Lettre à la Belle au
moi dormant

PYN

Pourrait-on s'aimer autrement ?

La beauté, le beau, être belle… C’est quoi “être belle” ? On dit que la beauté est subjective, qu’elle n’est le résultat que d’un point de vue personnel. Mais alors qu’est-ce qu’il y a de plus personnel que le “moi” ? Que mon propre corps, mes propres yeux ? Comment alors, est-il possible que de mes propres yeux, mon corps à moi ne soit pas “beau” ? Je ne comprends pas comment cela est possible. C’est contre-nature non, de ne pas aimer sa propre nature ?

 

Alors oui, on dit aujourd’hui, qu’il faut s’aimer, aimer son corps, s’assumer, que c’est ça aussi être féministe, déconstruire l’image stéréotypée de la femme, tout ça tout ça… Mais concrètement comment on fait ? Dis-moi comment on fait ! 

 

Je ne suis pas contre cette théorie, j’aimerais plutôt, même, en faire pleinement partie. Mais comment fait-on lorsque, quand on regarde son reflet dans le miroir, on ne voit que des défauts ? Qu’une forme informe, inhumaine, flasque, monstrueuse, striée de cicatrices, de poils, de bourrelets, de boutons, rougeurs, plaques, creux, plis, bosses, croûtes, rides, taches, cernes, sillons. Comment fait-on ?

 

Je n’en peux plus de m’entendre dire que je suis trop grosse, trop poilue, que j’ai les cheveux gras, de la moustache, des vergetures, que c’est moche, moche, MOCHE. Et pour couronner le tout, si je ne me plais pas à moi-même, comment est-ce qu’un jour je pourrais plaire à quelqu’un ? Hein ? Tu t’es vue ? tu t’es regardée ? Tu as vu ce que je vois, moi ? Alors je n’imagine même pas ce que toi tu vois, à travers tes yeux à toi ? Tu dois les voir tous ces défauts, toutes ces monstruosités. Comment je fais pour que tu ne les vois pas, toi ? Pour que tu ne les remarques pas ? Qu'elles ne te dégoûtent pas ? Comment fais-tu toi pour cacher tout ça ?

 

En même temps, est-ce que j’en ai vu chez toi ? Je ne m’en souviens pas. En fait, je crois que je n’ai pas regardé. Non, j’en suis même sûre, je n’ai même pas fait attention à toi, à ton apparence, à tes défauts. En réalité, j’étais déjà trop concentrée à cacher les miens de défauts, que je n'ai pas porté attention aux tiens. Oh mais je suis hyper égocentrique en fait ! Mais pourtant je t’ai trouvé beau. Donc non, je t’ai regardé. Mais… je n’ai pas relevé de défauts. Ou plutôt j’ai dû en voir, mais à mes yeux, ils ne se sont pas présentés comme des défauts.
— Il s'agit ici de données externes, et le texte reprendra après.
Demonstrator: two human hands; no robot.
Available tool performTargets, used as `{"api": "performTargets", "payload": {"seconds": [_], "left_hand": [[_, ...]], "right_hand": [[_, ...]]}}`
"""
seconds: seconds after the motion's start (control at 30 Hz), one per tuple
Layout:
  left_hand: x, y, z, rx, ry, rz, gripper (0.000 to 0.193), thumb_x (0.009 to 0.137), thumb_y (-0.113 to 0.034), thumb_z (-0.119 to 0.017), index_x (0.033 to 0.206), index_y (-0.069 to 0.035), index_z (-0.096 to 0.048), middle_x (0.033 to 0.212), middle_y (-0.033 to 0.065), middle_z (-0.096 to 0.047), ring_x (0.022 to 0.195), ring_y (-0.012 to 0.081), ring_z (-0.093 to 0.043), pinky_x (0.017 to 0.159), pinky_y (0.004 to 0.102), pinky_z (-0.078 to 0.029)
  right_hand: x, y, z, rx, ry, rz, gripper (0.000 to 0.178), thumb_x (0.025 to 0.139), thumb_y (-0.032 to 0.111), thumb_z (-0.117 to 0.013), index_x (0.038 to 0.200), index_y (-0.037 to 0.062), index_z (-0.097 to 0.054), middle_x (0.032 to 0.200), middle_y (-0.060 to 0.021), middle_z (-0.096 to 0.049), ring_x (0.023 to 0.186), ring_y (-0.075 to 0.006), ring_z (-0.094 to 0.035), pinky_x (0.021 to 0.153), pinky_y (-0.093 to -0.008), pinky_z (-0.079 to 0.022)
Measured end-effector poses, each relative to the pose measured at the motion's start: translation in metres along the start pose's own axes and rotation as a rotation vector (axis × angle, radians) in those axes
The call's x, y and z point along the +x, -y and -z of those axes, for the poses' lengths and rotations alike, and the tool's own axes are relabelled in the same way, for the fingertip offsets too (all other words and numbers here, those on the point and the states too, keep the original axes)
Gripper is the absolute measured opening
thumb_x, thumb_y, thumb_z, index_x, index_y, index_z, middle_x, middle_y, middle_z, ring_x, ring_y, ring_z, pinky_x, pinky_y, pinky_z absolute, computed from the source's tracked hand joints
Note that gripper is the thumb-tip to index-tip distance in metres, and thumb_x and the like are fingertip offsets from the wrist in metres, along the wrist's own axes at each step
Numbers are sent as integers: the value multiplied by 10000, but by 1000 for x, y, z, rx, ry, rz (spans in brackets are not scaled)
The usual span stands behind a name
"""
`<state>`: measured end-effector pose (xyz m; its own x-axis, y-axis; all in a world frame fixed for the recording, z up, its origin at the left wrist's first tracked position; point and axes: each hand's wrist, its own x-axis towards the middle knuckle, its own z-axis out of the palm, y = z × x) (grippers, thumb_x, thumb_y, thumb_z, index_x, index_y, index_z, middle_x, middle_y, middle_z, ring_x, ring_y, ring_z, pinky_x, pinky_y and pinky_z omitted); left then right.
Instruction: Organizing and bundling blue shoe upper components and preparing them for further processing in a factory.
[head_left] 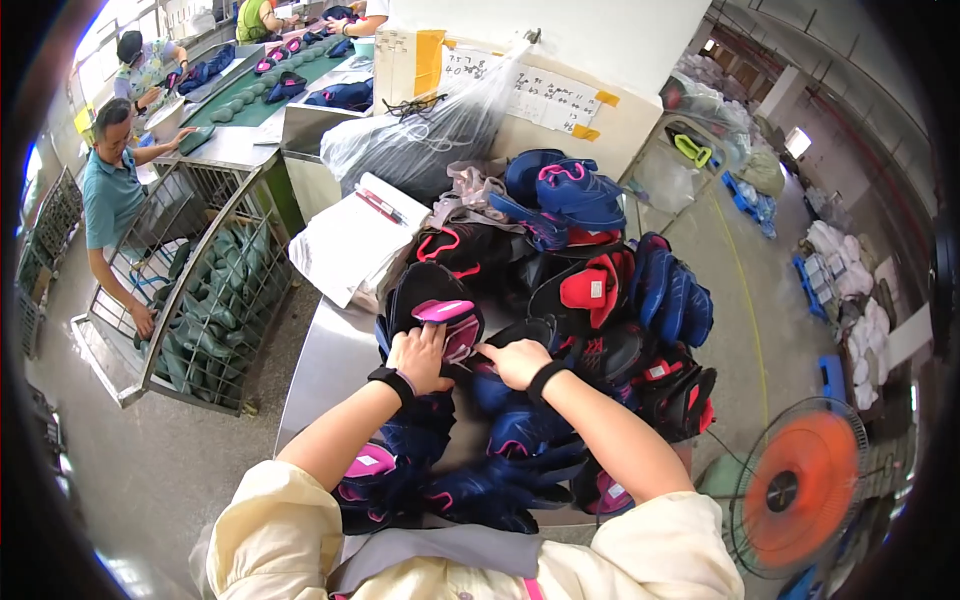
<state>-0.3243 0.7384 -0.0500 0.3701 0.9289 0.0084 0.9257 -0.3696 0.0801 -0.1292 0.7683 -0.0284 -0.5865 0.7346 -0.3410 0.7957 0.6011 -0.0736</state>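
Note:
On the metal table [330, 350] in front of me is a dark shoe upper [412, 292] with a pink lining. The fingers of my left hand [418, 358] are bent over its pink part, gripping it. Close by on the right, my right hand [517, 364] has its index finger stretched toward the striped pink edge. Its other fingers are curled in, and what they hold, if anything, is hidden. Around both hands lie piled navy shoe uppers [530, 425], with black and red ones [595, 285] beyond on the right.
A paper stack [350, 240] with pens lies at the far left, before a clear plastic bag [420, 140]. Left of the table, a co-worker [120, 190] reaches into a wire cart [190, 400] of green shoe lasts. An orange fan [800, 490] stands at the right.

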Motion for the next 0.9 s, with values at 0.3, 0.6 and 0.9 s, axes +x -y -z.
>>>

J’ai trouvé ça mignon même, atypique, charmant, charmeur, drôle mais touchant, c’était toi quoi.

 

Et donc, elle est où la logique dans tout ça ? Quand je vois une ride sur toi, je trouve ça mignon, attendrissant, même attirant. Ça montre que tu as vécu, que tu emportes le temps avec toi, que tu es humain et que c’est beau d’être humain, de vivre, de ressentir, d’être. Par contre, quand cette même ride apparait sur mon front, juste là, au dessus de mes sourcils, c’est un cratère, une faille, une fissure, le grand canyon colérique et fatigué, fatiguant, épuisant, révélant le stress, la peur, la méchanceté, le mal-être, le poids du monde qui m’écrase, qui m’étouffe. C’est pas bien, c’est pas beau, c’est pas bon. Il faut l’effacer, le gommer, le cacher. L’affirmer ? Non, je n'ai pas les épaules pour ça moi. Comment on fait pour avoir les épaules pour ça ? Je ne sais même pas s’il s’agit du regard des autres, s’il s’agit de mon regard à moi. A moins que mon regard à moi, soit façonné par le regard des autres ? 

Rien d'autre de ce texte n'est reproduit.